WHAT THE TASK REQUIRES:
Reproduce the listing in full, pictures excluded.

▶

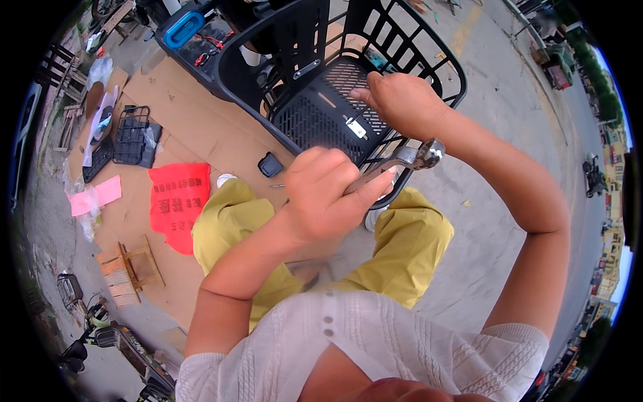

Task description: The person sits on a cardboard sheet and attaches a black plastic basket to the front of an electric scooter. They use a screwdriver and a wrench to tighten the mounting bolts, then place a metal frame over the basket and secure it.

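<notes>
Spanning the upper middle of the frame, the black plastic basket (305,122) has grey pavement (506,100) stretching beyond its right rim. The left hand (320,194) wraps its fingers round a metal wrench (419,157); the right hand (404,102) bends over the basket, fingers curled, grip unclear.

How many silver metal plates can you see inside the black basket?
2: a slotted plate at one wall of the black basket, and a second plate on its perforated floor. Others may be hidden behind the hands.

basket (333,124) cut off, tool (404,157) partly hidden
</notes>
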Motion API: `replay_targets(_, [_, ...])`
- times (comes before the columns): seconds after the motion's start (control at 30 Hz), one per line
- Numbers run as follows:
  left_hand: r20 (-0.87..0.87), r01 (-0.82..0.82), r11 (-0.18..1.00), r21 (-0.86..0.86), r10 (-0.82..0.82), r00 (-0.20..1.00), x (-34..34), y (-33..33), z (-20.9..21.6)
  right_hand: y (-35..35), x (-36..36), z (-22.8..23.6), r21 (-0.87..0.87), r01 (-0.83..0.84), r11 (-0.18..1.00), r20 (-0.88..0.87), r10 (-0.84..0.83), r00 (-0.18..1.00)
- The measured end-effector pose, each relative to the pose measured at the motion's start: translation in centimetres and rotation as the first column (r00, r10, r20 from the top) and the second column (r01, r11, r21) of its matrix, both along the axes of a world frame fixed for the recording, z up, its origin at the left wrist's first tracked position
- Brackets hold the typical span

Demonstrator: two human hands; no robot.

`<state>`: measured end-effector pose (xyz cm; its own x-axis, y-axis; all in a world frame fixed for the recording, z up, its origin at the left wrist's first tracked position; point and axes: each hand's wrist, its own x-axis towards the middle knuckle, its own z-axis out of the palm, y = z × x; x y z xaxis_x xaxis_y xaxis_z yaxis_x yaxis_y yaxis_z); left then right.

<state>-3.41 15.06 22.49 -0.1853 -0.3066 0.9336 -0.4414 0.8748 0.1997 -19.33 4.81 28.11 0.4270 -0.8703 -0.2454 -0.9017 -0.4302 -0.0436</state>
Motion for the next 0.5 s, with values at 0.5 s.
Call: replay_targets(0.5, [-0.374,0.039,0.998,-0.053,-0.056,0.926,-3.0,-0.2,-1.3,0.9,-1.4,-1.0,-0.172,-0.041,0.984,0.116,0.062,0.991])
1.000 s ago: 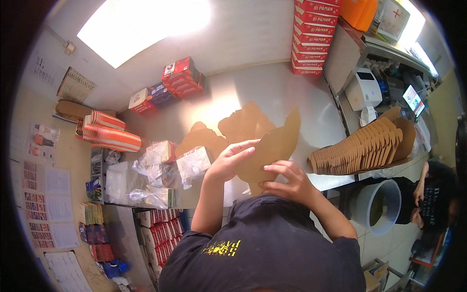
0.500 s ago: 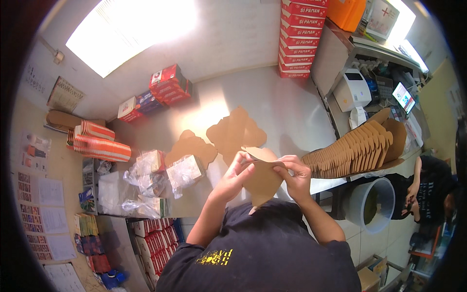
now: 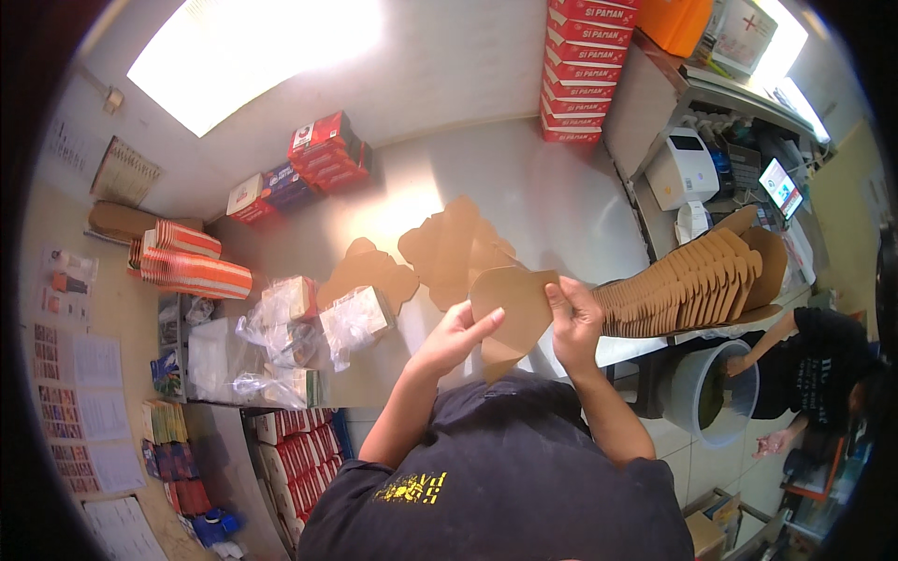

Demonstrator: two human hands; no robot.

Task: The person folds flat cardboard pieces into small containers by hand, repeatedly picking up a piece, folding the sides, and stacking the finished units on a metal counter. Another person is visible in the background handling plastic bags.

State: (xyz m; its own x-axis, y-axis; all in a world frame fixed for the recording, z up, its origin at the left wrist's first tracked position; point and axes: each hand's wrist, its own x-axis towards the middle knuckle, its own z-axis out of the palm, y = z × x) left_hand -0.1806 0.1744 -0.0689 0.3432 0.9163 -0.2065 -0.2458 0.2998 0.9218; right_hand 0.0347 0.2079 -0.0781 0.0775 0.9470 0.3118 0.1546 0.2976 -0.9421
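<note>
Strong white light comes from an overexposed, slanted rectangular panel (image 3: 253, 61) beyond the far left corner of the smooth grey metal surface (image 3: 533, 178). A pale, warm glare patch lies near the surface's far edge, left of its middle. Beyond the far right corner, a second bright area burns out. Fisheye distortion bends straight lines, black vignetting rounds the frame, and the curved brown cardboard sheet (image 3: 513, 307) shows clearly.
</note>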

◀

ANSWER BOX:
Task description: The person sits on a cardboard sheet and attaches a black plastic basket to the front of an electric scooter. They use a screwdriver and a wrench to tighten the mounting bolts, then place a metal frame over the basket and secure it.

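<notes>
Spanning the upper middle of the frame, the black plastic basket (305,122) has grey pavement (506,100) stretching beyond its right rim. The left hand (320,194) wraps its fingers round a metal wrench (419,157); the right hand (404,102) bends over the basket, fingers curled, grip unclear.

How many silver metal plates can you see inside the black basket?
2: a slotted plate at one wall of the black basket, and a second plate on its perforated floor. Others may be hidden behind the hands.

basket (333,124) cut off, tool (404,157) partly hidden
</notes>
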Motion API: `replay_targets(_, [_, ...])`
- times (comes before the columns): seconds after the motion's start (control at 30 Hz), one per line
- Numbers run as follows:
  left_hand: r20 (-0.87..0.87), r01 (-0.82..0.82), r11 (-0.18..1.00), r21 (-0.86..0.86), r10 (-0.82..0.82), r00 (-0.20..1.00), x (-34..34), y (-33..33), z (-20.9..21.6)
  right_hand: y (-35..35), x (-36..36), z (-22.8..23.6), r21 (-0.87..0.87), r01 (-0.83..0.84), r11 (-0.18..1.00), r20 (-0.88..0.87), r10 (-0.84..0.83), r00 (-0.18..1.00)
- The measured end-effector pose, each relative to the pose measured at the motion's start: translation in centimetres and rotation as the first column (r00, r10, r20 from the top) and the second column (r01, r11, r21) of its matrix, both along the axes of a world frame fixed for the recording, z up, its origin at the left wrist's first tracked position
- Brackets hold the typical span

Demonstrator: two human hands; no robot.

`<state>`: measured end-effector pose (xyz cm; its own x-axis, y-axis; all in a world frame fixed for the recording, z up, its origin at the left wrist's first tracked position; point and axes: each hand's wrist, its own x-axis towards the middle knuckle, its own z-axis out of the palm, y = z × x; x y z xaxis_x xaxis_y xaxis_z yaxis_x yaxis_y yaxis_z); left then right.

<state>-3.41 15.06 22.49 -0.1853 -0.3066 0.9336 -0.4414 0.8748 0.1997 -19.33 4.81 28.11 0.4270 -0.8703 -0.2454 -0.9017 -0.4302 -0.0436</state>
Motion for the next 0.5 s, with values at 0.5 s.
Call: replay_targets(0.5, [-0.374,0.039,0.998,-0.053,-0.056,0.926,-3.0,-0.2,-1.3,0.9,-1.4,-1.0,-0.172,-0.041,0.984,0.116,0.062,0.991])
1.000 s ago: 
0.500 s ago: 
now: 

Demonstrator: two human hands; no robot.

Task: The person folds flat cardboard pieces into small containers by hand, repeatedly picking up a piece, folding the sides, and stacking the finished units on a metal counter. Another person is visible in the background handling plastic bags.

State: (xyz m; its own x-axis, y-axis; all in a world frame fixed for the recording, z up, its origin at the left wrist's first tracked position; point and axes: each hand's wrist, its own x-axis towards the middle knuckle, its own z-axis out of the palm, y = z × x) left_hand -0.1806 0.1744 -0.0689 0.3432 0.9163 -0.2065 -0.2458 0.2998 0.9218; right_hand 0.0347 0.2079 -0.0781 0.0775 0.9470 0.3118 0.1546 0.2976 -0.9421
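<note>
Strong white light comes from an overexposed, slanted rectangular panel (image 3: 253, 61) beyond the far left corner of the smooth grey metal surface (image 3: 533, 178). A pale, warm glare patch lies near the surface's far edge, left of its middle. Beyond the far right corner, a second bright area burns out. Fisheye distortion bends straight lines, black vignetting rounds the frame, and the curved brown cardboard sheet (image 3: 513, 307) shows clearly.
</note>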

What was requested is fully covered by this answer.